WORK ITEM =
Take the data below. Output it exactly from its first line through the line containing "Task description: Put".

SUPPLIED MATERIAL =
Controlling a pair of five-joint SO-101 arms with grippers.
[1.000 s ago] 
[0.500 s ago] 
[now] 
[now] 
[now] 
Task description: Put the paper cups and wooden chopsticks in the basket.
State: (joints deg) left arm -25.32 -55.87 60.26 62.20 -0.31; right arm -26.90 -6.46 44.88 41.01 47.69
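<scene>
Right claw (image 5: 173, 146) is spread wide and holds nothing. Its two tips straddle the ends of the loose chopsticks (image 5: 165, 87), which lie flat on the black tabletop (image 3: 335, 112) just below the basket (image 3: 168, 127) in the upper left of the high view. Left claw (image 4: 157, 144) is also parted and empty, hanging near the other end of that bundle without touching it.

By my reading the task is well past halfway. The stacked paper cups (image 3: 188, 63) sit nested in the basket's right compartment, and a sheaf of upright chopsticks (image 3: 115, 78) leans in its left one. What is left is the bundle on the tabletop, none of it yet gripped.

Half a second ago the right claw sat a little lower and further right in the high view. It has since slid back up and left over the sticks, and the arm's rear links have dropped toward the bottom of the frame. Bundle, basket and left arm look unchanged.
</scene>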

RESPONSE BOX =
Controlling a pair of five-joint SO-101 arms with grippers.
[1.000 s ago] 
[0.500 s ago] 
[now] 
[now] 
[now] 
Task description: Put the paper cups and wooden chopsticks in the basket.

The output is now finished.